At issue in the case was an employee who was terminated for “talking about [] pay to others.” Specifically, the company reduced the annual pay of the employee’s job classification and the worker raised concerns over the pay cut with coworkers and supervisors. The employee, however was unsuccessful in convincing other employees join them in making complaints to management about the issue. The employer ultimately terminated the worker for being “disengaged,” “not happy,” and “talking about your pay to other people.”
The employee filed charges with the NLRB alleging the termination decision was unlawful because the worker had been engaged in protected activity when discussing the pay concerns. In its advice memo on the case, the NLRB agreed and held: “in general, to find an employee’s activity to be ‘concerted’[] we shall require that it be engaged in with or on authority of other employees … [but] Individual employees also act concertedly where they ‘seek to initiate or to induce or prepare for group action.”
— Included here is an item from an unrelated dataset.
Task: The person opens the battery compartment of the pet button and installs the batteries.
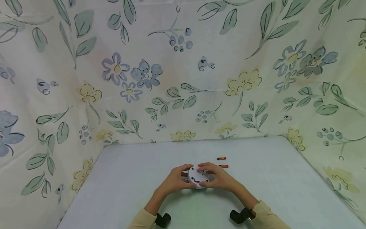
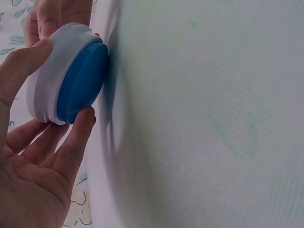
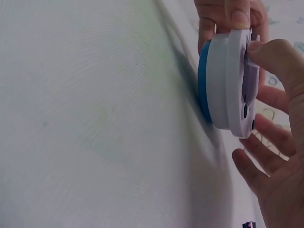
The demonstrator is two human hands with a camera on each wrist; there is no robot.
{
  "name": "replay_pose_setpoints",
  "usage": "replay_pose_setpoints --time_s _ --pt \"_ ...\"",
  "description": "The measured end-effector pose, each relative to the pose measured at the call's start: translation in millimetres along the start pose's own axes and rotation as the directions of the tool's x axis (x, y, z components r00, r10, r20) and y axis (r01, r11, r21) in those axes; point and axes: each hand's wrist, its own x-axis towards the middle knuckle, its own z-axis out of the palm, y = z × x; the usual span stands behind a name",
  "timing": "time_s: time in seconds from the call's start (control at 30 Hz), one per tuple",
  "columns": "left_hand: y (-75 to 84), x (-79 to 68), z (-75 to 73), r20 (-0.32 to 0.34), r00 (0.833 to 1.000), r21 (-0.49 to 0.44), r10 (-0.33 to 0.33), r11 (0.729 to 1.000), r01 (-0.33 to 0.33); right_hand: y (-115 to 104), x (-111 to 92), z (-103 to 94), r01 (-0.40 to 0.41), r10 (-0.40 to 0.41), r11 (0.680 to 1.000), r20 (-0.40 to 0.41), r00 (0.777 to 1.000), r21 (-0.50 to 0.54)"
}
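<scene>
A round white device with black dots on its upper face is held between both hands, just over the table. The left wrist view shows its blue underside. My left hand grips its left side, thumb on the white rim and fingers around the lower edge. My right hand holds the right side. In the right wrist view its thumb lies on a raised white panel on the upper face, with several fingers spread near the rim. Part of the upper face is hidden by the right fingers.
Two orange-red batteries lie on the white-covered table, just beyond the right hand. A floral cloth hangs behind and at both sides. Black wrist cameras are strapped to both forearms.
</scene>
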Motion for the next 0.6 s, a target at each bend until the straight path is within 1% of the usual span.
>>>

In this case, while the employee was unsuccessful in obtaining fellow workers to express pay concerns to management, the actions were nevertheless concerted in nature because, according to the Board, the worker sought to “induce or prepare for group action.” Therefore, the activity was protected and the termination unlawful.
This case illustrates that disciplinary decisions based on employees’ discussion of pay rates is an area that continues to trip up employers.